What you are asked to do: Find every line in the data that contains the word "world". Return each of those lines.

Data block:
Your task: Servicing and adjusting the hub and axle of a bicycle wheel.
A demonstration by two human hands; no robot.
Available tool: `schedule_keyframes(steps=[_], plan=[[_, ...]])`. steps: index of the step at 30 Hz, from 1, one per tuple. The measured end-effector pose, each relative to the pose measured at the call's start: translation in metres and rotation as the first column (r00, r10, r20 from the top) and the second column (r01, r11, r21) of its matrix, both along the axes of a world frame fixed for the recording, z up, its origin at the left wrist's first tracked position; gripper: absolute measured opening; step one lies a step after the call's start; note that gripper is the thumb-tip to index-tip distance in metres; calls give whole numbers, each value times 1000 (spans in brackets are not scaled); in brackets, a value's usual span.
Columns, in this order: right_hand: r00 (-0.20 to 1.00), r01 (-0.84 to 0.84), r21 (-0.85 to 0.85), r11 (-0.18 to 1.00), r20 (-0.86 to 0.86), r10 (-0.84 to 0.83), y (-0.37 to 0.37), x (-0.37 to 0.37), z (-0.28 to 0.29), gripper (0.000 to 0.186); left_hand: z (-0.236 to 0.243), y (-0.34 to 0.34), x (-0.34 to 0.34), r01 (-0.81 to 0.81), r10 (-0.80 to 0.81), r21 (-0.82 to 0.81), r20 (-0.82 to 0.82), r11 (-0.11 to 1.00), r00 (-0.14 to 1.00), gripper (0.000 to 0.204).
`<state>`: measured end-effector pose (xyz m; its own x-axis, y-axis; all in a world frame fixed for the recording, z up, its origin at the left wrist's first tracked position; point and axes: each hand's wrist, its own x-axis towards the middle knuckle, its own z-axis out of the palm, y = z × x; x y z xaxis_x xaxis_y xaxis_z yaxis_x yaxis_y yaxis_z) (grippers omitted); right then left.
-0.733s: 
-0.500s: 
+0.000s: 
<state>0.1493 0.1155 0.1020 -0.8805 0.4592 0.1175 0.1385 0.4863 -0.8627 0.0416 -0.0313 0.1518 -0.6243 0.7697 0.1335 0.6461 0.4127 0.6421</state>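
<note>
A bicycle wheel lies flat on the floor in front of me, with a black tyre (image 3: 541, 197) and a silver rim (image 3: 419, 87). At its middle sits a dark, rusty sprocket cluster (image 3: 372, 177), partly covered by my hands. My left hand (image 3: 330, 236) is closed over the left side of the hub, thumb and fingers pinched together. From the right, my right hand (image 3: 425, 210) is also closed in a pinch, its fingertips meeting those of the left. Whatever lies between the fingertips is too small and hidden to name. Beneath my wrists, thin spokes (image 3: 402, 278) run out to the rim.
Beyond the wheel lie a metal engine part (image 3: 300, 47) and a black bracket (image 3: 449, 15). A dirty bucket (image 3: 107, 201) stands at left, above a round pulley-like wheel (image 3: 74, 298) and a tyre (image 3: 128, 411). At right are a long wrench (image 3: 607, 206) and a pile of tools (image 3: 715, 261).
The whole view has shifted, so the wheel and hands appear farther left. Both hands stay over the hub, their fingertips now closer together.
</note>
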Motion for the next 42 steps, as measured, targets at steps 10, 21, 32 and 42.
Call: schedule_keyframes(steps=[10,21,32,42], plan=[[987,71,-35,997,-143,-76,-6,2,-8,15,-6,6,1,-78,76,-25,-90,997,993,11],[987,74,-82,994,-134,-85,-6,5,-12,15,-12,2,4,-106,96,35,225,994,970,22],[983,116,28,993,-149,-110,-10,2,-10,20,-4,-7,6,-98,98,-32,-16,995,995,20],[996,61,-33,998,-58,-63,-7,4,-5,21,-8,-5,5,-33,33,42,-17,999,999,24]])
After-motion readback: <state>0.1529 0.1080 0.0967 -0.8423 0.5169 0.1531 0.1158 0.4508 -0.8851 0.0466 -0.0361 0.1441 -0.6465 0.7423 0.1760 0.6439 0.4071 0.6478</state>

Written answer:
Available tool: `schedule_keyframes(steps=[_], plan=[[_, ...]])`. steps: index of the step at 30 Hz, from 1, one per tuple. The measured end-effector pose, each relative to the pose measured at the call's start: translation in metres and rotation as the first column (r00, r10, r20 from the top) and the second column (r01, r11, r21) of its matrix, both along the axes of a world frame fixed for the recording, z up, its origin at the left wrist's first tracked position; gripper: absolute measured opening; step one lies a step after the call's start; note that gripper is the thumb-tip to index-tip distance in metres; calls give whole numbers, each value times 1000 (spans in brackets are not scaled); in brackets, a value's usual span.
`<state>`: measured end-effector pose (xyz m; its own x-axis, y-axis; all in a world frame fixed for the recording, z up, its origin at the left wrist's first tracked position; point and axes: each hand's wrist, its own x-axis towards the middle knuckle, its own z-axis out of the palm, y = z × x; x y z xaxis_x xaxis_y xaxis_z yaxis_x yaxis_y yaxis_z) (grippers omitted); right then left.

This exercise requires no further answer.